Vecinos y visitantes participaron en una jornada que hunde sus raíces en siglos de historia y que mantiene intactos algunos de los rituales más llamativos de la celebración. Uno de los momentos más emotivos tuvo lugar durante la procesión, cuando los niños fueron colocados sobre pequeñas colchas y sabanillas dispuestas en el suelo para recibir la bendición de los principales símbolos religiosos que recorren las calles de la localidad.
Encabezando el cortejo avanzaron los tradicionales pendones, la cruz parroquial, los ciriales y la imagen de Nuestra Señora de Tiedra Vieja. Tras ellos, el sacerdote portó el Santísimo Sacramento bajo palio, mientras danzantes y músicos acompañaban el recorrido entre muestras de respeto y recogimiento por parte de los asistentes.
La ceremonia, transmitida de generación en generación, sigue despertando un profundo sentimiento de pertenencia entre los vecinos, que consideran esta celebración una de las expresiones más representativas de la identidad local.
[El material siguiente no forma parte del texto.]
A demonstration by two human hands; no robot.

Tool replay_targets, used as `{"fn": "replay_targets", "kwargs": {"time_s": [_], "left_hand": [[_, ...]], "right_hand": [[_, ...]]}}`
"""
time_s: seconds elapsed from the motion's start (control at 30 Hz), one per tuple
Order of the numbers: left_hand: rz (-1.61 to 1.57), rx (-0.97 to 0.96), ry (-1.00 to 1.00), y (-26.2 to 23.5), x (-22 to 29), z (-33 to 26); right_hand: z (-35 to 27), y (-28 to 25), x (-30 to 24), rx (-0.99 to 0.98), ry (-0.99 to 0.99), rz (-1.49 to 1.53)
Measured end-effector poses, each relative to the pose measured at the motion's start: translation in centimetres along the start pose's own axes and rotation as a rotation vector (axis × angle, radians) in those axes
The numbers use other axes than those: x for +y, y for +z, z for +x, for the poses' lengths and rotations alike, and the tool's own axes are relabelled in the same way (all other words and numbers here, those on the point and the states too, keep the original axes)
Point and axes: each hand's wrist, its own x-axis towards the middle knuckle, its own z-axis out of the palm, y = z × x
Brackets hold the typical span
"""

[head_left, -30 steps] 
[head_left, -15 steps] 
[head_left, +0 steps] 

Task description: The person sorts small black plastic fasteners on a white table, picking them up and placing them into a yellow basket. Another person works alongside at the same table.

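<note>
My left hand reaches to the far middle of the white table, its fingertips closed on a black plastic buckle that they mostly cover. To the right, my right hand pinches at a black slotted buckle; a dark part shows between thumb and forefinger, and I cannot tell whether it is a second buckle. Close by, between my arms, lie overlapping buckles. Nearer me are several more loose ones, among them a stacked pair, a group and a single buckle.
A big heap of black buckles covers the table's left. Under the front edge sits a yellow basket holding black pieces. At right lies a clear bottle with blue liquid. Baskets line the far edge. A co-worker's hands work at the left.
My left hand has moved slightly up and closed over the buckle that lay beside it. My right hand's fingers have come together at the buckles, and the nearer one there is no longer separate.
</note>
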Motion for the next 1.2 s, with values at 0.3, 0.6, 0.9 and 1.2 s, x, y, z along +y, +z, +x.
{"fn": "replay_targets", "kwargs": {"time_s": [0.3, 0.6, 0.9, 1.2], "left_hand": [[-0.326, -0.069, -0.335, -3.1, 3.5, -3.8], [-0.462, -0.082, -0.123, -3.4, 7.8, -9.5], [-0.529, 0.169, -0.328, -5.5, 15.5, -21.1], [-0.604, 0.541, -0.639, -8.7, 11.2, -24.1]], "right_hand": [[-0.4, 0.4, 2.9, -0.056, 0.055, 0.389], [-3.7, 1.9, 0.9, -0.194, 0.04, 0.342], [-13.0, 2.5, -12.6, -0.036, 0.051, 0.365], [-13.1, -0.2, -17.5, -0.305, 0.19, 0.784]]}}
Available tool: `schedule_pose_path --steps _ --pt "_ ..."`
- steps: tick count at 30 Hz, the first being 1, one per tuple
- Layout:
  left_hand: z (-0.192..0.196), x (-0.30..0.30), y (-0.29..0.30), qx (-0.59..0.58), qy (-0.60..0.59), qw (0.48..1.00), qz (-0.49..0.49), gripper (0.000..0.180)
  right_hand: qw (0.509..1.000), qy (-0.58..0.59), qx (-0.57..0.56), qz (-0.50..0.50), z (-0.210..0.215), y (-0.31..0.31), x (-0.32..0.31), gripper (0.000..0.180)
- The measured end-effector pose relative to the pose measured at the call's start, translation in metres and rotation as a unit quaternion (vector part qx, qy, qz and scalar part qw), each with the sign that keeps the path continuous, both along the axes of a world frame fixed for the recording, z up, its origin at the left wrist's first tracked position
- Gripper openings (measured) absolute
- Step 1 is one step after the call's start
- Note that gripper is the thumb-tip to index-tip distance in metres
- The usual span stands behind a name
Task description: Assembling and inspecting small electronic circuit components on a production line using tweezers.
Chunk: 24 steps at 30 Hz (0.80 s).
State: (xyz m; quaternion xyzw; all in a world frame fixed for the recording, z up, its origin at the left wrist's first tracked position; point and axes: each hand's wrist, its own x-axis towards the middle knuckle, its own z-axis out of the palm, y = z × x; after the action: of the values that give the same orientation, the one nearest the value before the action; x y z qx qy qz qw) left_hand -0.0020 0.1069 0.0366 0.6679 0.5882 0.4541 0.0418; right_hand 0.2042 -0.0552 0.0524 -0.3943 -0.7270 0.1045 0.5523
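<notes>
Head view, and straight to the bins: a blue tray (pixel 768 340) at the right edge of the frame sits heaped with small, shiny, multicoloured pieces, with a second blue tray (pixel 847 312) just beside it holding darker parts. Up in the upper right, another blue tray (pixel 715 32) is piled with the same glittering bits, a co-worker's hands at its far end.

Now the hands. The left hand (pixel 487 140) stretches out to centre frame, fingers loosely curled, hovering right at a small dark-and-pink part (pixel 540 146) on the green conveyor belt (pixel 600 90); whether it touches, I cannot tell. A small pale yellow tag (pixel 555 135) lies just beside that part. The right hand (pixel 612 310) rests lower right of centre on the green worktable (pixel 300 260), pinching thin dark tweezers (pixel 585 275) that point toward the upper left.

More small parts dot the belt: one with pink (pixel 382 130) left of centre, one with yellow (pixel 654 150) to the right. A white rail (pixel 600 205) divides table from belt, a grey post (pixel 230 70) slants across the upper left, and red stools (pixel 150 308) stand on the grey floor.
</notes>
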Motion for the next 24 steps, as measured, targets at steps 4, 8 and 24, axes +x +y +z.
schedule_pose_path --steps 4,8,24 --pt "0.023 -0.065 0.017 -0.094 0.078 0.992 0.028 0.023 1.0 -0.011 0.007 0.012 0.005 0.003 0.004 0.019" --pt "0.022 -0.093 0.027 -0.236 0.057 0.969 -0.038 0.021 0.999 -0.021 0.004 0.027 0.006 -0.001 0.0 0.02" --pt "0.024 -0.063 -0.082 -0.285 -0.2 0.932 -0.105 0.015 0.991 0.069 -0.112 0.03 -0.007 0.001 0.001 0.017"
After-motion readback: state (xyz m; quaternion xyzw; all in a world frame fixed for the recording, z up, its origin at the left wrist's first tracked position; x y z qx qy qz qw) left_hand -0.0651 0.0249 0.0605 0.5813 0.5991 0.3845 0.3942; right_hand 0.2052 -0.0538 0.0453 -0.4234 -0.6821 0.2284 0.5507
El paso de la procesión sobre los niños simboliza la protección y bendición para los más pequeños, una costumbre que apenas se conserva en contadas localidades españolas.
La jornada continuó en la explanada de la ermita de Tiedra Vieja con otro de los actos más esperados: la tradicional subasta de las posturas. En este singular evento, los distintos elementos que participan en la procesión son adjudicados mediante pujas que se realizan simbólicamente en fanegas de trigo, evocando la estrecha relación histórica entre la vida religiosa y la actividad agrícola de la comarca.

Las ofertas fueron aumentando progresivamente entre la expectación del público hasta alcanzar cifras especialmente elevadas por algunos de los elementos más representativos del cortejo, como el estandarte principal. Los aplausos acompañaron cada nueva puja en un ambiente festivo que contó además con la participación activa de la alcaldesa de la localidad, animando el desarrollo de la subasta.
La combinación de fervor religioso, participación popular y costumbres heredadas convierte cada año la celebración del Corpus de Tiedra en un auténtico viaje al pasado. Un legado que el municipio preserva con especial cuidado y que sigue atrayendo la atención de quienes buscan conocer algunas de las tradiciones más genuinas y mejor conservadas del medio rural castellano.
Más allá de su dimensión religiosa, la fiesta constituye un valioso testimonio de la historia colectiva de la localidad y una muestra de cómo determinadas costumbres han logrado mantenerse vivas frente al paso del tiempo, reforzando el vínculo entre generaciones y manteniendo intacta la memoria de un pueblo orgulloso de sus raíces.